_SUPPLIED DATA_.

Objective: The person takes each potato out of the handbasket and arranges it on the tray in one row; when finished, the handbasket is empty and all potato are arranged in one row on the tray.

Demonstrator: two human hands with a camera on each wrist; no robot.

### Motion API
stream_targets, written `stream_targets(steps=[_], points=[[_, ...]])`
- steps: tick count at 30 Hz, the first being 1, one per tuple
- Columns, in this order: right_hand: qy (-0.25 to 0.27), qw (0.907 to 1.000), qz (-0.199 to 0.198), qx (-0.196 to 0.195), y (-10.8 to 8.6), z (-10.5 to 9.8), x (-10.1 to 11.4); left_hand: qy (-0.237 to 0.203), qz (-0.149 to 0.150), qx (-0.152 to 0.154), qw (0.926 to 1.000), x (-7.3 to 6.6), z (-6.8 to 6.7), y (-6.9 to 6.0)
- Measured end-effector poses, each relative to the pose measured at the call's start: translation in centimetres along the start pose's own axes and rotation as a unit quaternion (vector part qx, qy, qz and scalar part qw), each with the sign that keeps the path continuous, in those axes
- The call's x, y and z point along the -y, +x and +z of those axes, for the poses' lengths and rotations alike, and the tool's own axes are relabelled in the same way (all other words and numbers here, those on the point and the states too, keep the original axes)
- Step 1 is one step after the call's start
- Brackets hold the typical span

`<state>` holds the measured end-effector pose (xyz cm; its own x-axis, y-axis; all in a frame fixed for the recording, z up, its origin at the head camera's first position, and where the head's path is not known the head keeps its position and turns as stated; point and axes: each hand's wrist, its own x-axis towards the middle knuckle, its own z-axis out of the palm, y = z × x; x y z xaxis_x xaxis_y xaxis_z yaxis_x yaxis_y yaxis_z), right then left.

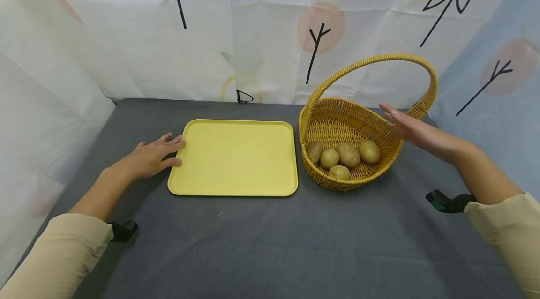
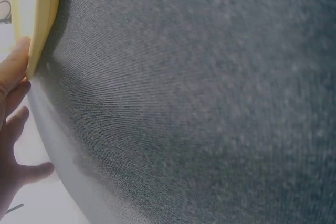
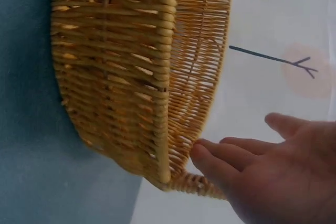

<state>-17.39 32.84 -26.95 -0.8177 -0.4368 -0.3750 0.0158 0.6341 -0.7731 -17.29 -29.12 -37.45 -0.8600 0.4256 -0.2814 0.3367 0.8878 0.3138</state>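
Best to press only lightly with the left hand [image 1: 149, 158], spread at the left edge of the yellow tray [image 1: 234, 158], flat on the worktop [image 1: 270, 242] left of the wicker basket [image 1: 341, 121]. Bring the right hand [image 1: 417, 135], straight-fingered and gripping nothing near the basket's handle [image 1: 388, 57], in gently, without tipping the basket or rolling the potatoes [image 1: 348, 155] inside.

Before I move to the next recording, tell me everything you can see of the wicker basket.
The wicker basket is golden-yellow and woven, with one tall arched handle. It stands open side up on the dark grey cloth, just right of the yellow tray, and holds five potatoes. The right hand is close by its right side; whether they touch is unclear.
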Motion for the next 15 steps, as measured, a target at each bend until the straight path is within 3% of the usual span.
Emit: stream_targets(steps=[9,15], points=[[0.026,0.9941,0.073,0.076,2.1,-0.4,0.5,0.052,0.019,-0.015,0.9984,-0.2,-0.4,-0.1],[0.026,0.9869,0.113,0.112,3.5,-0.7,0.6,0.064,0.026,-0.017,0.9975,-0.2,-0.3,0.0]])
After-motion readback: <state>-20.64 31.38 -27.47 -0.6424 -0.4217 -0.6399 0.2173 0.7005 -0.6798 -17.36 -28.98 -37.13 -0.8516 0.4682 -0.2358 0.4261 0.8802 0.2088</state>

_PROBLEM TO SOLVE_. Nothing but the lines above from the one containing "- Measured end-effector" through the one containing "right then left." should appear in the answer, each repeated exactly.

_REPLY_.
- Measured end-effector poses, each relative to the pose measured at the call's start: translation in centimetres along the start pose's own axes and rotation as a unit quaternion (vector part qx, qy, qz and scalar part qw), each with the sign that keeps the path continuous, in those axes
- The call's x, y and z point along the -y, +x and +z of those axes, for the poses' lengths and rotations alike, and the tool's own axes are relabelled in the same way (all other words and numbers here, those on the point and the states too, keep the original axes)
- Step 1 is one step after the call's start
- Brackets hold the typical span

`<state>` holds the measured end-effector pose (xyz cm; its own x-axis, y-axis; all in a frame fixed for the recording, z up, its origin at the head camera's first position, and where the head's path is not known the head keeps its position and turns as stated; point and axes: each hand's wrist, its own x-axis towards the middle knuckle, its own z-axis out of the palm, y = z × x; x y z xaxis_x xaxis_y xaxis_z yaxis_x yaxis_y yaxis_z), right then left.

The required output has been given.